L’Unesco et la
mondialisation de l’éducation
Dans
le foisonnement des textes aujourd’hui publiés sur l’éducation, la part
de l’Unesco peut paraître modeste. C’est en soi un paradoxe. L’Unesco
est en effet, comme le rappellent d’une façon ou d’une autre tous les
articles de ce dossier, la seule institution internationale dont la
compétence première est l’éducation.
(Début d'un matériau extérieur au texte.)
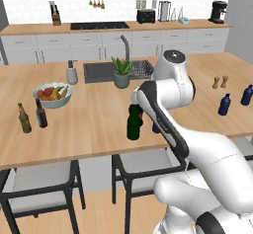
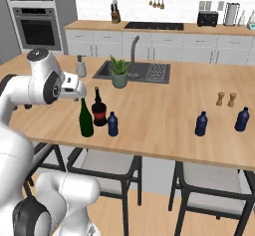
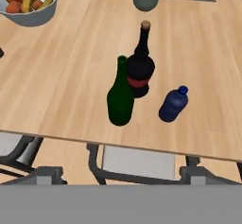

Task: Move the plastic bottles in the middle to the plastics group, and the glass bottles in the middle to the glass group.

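Wooden desk [image 3: 56,76] carries the tall dark-green glass wine bottle [image 3: 120,95], touching the squat black red-banded bottle [image 3: 139,67] behind it, with the small dark-blue plastic bottle [image 3: 173,104] just beside, all upright ahead of the jaws, whose state I cannot tell.

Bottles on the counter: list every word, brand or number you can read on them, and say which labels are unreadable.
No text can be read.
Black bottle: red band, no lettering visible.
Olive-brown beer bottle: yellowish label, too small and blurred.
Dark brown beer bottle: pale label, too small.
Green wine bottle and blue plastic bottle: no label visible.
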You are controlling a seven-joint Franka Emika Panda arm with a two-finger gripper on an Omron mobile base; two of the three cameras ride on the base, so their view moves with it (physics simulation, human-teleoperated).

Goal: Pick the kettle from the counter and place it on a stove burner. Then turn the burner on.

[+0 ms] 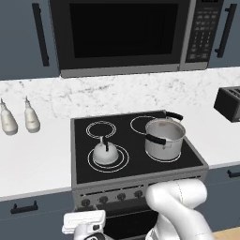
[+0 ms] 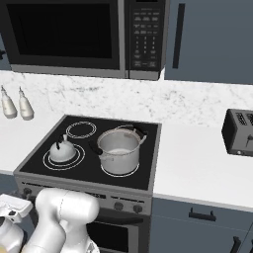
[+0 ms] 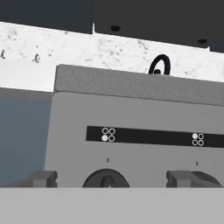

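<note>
Left base view has the kettle (image 1: 105, 153) sitting upright on the near-left stove burner (image 1: 123, 159), inside its two white rings, on the black glass cooktop (image 1: 136, 140). Its thin dark handle arches over the dome. To the right stands the steel pot (image 1: 164, 138), on the right-hand ring and well apart from the kettle. Behind the kettle lies a smaller ringed circle (image 1: 101, 129), bare.

Two white bottles (image 1: 18, 117) stand on the counter (image 1: 33, 154) at far left, against the marble backsplash. A black toaster (image 2: 238, 132) sits on the counter to the right of the stove, and a microwave (image 1: 126, 33) hangs above.

The arm bends low in front of the stove, its gripper (image 3: 111, 178) down at the front panel. From the hand view, the two dark fingertips (image 3: 41, 178) stand wide apart with nothing between them, level with a round knob (image 3: 106, 178) on the grey panel. Above the knob runs a black strip with small circle markings. The kettle's handle pokes up over the stove's top edge.
</note>
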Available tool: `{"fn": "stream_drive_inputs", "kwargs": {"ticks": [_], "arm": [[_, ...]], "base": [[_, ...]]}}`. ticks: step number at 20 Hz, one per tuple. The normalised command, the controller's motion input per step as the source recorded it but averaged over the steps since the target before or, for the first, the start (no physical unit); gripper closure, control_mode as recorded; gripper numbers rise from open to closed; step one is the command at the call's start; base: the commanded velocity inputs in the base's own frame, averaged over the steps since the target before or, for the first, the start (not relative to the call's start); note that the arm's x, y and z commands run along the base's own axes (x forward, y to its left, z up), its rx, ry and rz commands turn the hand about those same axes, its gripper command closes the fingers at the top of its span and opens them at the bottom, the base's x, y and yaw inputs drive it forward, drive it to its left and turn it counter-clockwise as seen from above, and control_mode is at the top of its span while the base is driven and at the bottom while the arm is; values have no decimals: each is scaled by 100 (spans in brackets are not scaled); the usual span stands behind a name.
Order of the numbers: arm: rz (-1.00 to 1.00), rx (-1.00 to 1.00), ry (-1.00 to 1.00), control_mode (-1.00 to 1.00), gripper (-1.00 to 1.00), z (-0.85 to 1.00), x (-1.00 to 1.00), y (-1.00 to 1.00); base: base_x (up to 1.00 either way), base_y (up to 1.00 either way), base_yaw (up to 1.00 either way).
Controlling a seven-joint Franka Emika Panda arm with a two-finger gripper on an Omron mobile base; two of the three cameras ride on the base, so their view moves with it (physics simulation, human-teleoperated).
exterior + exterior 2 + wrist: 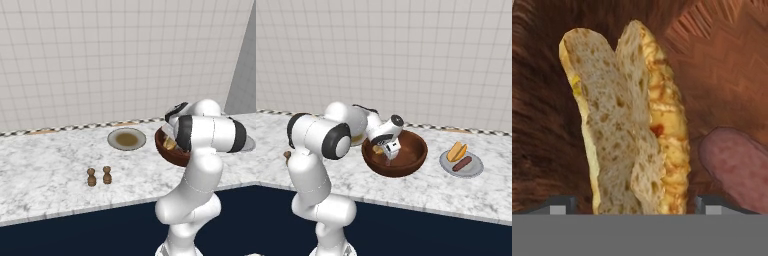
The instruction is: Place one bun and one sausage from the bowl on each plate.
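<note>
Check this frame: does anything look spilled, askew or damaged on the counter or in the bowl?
Nothing stands out. The bowl sits upright with a bun and sausage inside, the open gripper straddling the bun. One plate is served, the other plate bare; both shakers stand upright.

I count two pale round plates: one with a brownish centre [127,139], one plain grey [461,164] at three o'clock of one deep glossy reddish-brown bowl [408,159]. Two split buns [627,120] [457,150], two reddish sausages [737,165] [462,163], two small brown wooden shakers [91,177] [107,175].
</note>
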Motion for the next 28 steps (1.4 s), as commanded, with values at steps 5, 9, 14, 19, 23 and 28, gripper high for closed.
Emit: {"fn": "stream_drive_inputs", "kwargs": {"ticks": [5,9,14,19,23,28], "arm": [[0,0,-3,-100,-100,-27,0,2],[0,0,-6,-100,-100,-17,2,9],[0,0,-1,-100,-100,-19,0,13],[0,0,-2,-100,-100,-4,1,13],[-3,0,-10,-100,-100,-38,0,14],[-1,0,-1,-100,-100,-30,0,6]], "base": [[0,0,0],[0,0,0],[0,0,0],[0,0,0],[0,0,0],[0,0,0]]}}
Ce qui devrait tout naturellement
conduire les pays membres à lui donner tous les moyens, matériels et
humains, nécessaires pour susciter partout la réflexion sur l’éducation,
concevoir les programmes
susceptibles d’atteindre les grands objectifs de scolarisation
régulièrement rappelés dans les textes et aider concrètement les pays les
plus en difficulté à les atteindre.
En réalité, et c’est
une question que nous avons abordée à plusieurs reprises dans notre revue, l’Unesco
a le plus grand mal aujourd’hui à tenir le rôle qui a été historiquement
le sien. Les grandes institutions financières internationales ont développé
leurs propres programmes, elles mènent leurs propres études, elles pèsent d’un
poids de plus en plus grand dans le débat éducatif, à la mesure des
ressources qu’elles sont les seules à pouvoir mobiliser. Pour elles,
depuis le grand tournant néo-libéral des années 1980, l’éducation
n’est jamais qu’un moyen pour les économies de se développer et d'être
compétitives. Le souci des ressources humaines, que l’on voudrait certes
bien formées mais surtout flexibles et adaptables, a tendance à passer avant
la justice sociale et le respect du droit à l’éducation comme droit
fondamental de tout être humain.
C’est dire que les grands
programmes que l’Unesco a en charge, au premier rang desquels se trouve l’éducation
pour tous, sont aussi le lieu de tensions et de luttes d’influence entre des
conceptions différentes de l’éducation. Soutenir l’action de l’Unesco
et le rôle prépondérant qui devrait être le sien est donc aussi une façon
d’intervenir sur ce terrain et de lutter, là comme ailleurs, contre l’emprise
grandissante des intérêts particuliers.